_Work to be completed_. Repeat the data in full. No line may differ from the original.
----------------------------------------
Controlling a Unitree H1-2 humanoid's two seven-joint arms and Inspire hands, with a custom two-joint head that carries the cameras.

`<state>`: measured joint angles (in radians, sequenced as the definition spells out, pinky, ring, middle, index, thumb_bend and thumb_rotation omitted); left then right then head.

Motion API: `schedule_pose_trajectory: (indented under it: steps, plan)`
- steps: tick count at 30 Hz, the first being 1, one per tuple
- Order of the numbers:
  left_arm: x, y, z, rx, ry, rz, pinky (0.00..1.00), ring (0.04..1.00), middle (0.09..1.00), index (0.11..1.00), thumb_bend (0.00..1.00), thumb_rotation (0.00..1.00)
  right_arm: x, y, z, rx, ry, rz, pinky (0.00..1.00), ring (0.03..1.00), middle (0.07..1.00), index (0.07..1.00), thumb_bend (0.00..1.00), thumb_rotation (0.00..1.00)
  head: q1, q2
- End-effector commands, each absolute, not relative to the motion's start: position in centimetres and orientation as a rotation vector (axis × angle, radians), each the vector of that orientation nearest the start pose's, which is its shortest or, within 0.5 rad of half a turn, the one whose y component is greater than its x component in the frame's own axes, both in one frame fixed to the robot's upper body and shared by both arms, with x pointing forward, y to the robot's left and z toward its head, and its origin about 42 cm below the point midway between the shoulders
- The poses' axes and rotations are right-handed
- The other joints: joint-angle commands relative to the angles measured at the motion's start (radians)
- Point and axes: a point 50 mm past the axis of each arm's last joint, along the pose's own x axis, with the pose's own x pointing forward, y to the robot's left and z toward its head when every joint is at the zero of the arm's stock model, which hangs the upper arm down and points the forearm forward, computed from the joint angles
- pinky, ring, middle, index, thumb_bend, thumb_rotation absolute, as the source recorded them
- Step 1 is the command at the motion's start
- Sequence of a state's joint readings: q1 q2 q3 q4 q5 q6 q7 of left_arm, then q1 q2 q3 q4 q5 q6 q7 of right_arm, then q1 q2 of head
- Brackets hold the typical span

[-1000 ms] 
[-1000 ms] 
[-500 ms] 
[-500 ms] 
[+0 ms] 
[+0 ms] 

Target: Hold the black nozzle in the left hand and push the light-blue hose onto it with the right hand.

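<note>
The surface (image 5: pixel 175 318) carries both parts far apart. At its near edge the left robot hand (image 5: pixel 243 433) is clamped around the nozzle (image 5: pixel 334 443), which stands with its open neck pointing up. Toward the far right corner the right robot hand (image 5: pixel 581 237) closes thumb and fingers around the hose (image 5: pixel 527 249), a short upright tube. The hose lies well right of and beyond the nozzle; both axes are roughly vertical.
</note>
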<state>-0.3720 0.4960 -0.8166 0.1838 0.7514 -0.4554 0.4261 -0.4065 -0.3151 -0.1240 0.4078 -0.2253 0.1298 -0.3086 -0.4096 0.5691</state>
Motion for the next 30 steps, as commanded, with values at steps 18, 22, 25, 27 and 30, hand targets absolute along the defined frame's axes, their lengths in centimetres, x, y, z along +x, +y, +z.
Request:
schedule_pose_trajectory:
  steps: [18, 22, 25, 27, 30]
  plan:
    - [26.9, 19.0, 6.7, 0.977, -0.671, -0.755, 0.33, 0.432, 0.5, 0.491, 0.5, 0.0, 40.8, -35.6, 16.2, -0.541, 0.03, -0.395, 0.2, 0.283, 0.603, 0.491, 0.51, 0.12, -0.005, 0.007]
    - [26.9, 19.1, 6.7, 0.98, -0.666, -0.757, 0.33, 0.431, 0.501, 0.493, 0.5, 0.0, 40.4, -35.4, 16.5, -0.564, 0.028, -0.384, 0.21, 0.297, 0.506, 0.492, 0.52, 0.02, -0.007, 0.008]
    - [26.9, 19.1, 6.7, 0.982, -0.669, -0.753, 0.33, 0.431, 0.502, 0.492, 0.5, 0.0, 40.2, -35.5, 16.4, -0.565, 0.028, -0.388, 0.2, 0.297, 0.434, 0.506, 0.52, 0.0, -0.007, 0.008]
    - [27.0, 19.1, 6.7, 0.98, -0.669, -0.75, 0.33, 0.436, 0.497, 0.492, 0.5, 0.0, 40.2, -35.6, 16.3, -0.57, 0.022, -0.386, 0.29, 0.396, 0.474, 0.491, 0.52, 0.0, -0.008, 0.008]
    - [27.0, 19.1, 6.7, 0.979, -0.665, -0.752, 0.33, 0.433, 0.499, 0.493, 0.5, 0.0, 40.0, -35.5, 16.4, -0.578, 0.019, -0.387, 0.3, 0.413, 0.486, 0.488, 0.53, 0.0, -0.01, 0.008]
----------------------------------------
_Solution for this exercise_.
Controlling a Unitree H1-2 humanoid's two seven-joint arms and Inspire hands, with a custom two-joint head that carries the cameras.

`<state>`: measured joint angles (in radians, sequenced as the definition spells out, pinky, ring, middle, index, thumb_bend and thumb_rotation omitted); left then right then head.

Motion API: `schedule_pose_trajectory: (indented under it: steps, plan)`
- steps: tick count at 30 Hz, the first being 1, one per tuple
- Order of the numbers:
  left_arm: x, y, z, rx, ry, rz, pinky (0.00..1.00), ring (0.04..1.00), middle (0.09..1.00), index (0.11..1.00), thumb_bend (0.00..1.00), thumb_rotation (0.00..1.00)
  right_arm: x, y, z, rx, ry, rz, pinky (0.00..1.00), ring (0.03..1.00), middle (0.07..1.00), index (0.07..1.00), thumb_bend (0.00..1.00), thumb_rotation (0.00..1.00)
  head: q1, q2
- End-effector commands, each absolute, not relative to the motion's start: position in centimetres and orientation as a rotation vector (axis × angle, radians), each the vector of that orientation nearest the start pose's, which is its shortest or, within 0.5 rad of half a turn, the one whose y component is greater than its x component in the frame's own axes, both in one frame fixed to the robot's upper body and shared by both arms, with x pointing forward, y to the robot's left and z toward its head, and its origin about 42 cm below the point midway between the shoulders
- The poses' axes and rotations are right-handed
- The other joints: joint-angle commands relative to the angles measured at the motion's start (radians)
- Point and axes: a point 50 mm past the axis of each arm's last joint, along the pose's own x axis, with the pose's own x pointing forward, y to the robot's left and z toward its head when every joint is at the zero of the arm's stock model, which hangs the upper arm down and points the forearm forward, computed from the joint angles
- pinky, ring, middle, index, thumb_bend, thumb_rotation absolute, as the source recorded them
- Step 1 is the command at the motion's start
- Sequence of a state's joint readings: q1 q2 q3 q4 q5 q6 q7 of left_arm, then q1 q2 q3 q4 q5 q6 q7 of right_arm, then q1 q2 of head
- Brackets hold the typical span

[-1000 ms] 
[-1000 ms] 
[-500 ms] 
[-500 ms] 
[+0 ms] 
[+0 ms] 

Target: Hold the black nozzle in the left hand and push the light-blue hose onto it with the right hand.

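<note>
The surface (image 5: pixel 175 318) carries both parts far apart. At its near edge the left robot hand (image 5: pixel 243 433) is clamped around the nozzle (image 5: pixel 334 443), which stands with its open neck pointing up. Toward the far right corner the right robot hand (image 5: pixel 581 237) closes thumb and fingers around the hose (image 5: pixel 527 249), a short upright tube. The hose lies well right of and beyond the nozzle; both axes are roughly vertical.
</note>
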<state>-0.3720 0.4960 -0.8166 0.1838 0.7514 -0.4554 0.4261 -0.4065 -0.3151 -0.1240 0.4078 -0.2253 0.1298 -0.3086 -0.4096 0.5691</state>
Motion for the next 30 steps, as commanded, with values at steps 18, 22, 25, 27 and 30, hand targets absolute along the defined frame's axes, their lengths in centimetres, x, y, z along +x, +y, +z.
Request:
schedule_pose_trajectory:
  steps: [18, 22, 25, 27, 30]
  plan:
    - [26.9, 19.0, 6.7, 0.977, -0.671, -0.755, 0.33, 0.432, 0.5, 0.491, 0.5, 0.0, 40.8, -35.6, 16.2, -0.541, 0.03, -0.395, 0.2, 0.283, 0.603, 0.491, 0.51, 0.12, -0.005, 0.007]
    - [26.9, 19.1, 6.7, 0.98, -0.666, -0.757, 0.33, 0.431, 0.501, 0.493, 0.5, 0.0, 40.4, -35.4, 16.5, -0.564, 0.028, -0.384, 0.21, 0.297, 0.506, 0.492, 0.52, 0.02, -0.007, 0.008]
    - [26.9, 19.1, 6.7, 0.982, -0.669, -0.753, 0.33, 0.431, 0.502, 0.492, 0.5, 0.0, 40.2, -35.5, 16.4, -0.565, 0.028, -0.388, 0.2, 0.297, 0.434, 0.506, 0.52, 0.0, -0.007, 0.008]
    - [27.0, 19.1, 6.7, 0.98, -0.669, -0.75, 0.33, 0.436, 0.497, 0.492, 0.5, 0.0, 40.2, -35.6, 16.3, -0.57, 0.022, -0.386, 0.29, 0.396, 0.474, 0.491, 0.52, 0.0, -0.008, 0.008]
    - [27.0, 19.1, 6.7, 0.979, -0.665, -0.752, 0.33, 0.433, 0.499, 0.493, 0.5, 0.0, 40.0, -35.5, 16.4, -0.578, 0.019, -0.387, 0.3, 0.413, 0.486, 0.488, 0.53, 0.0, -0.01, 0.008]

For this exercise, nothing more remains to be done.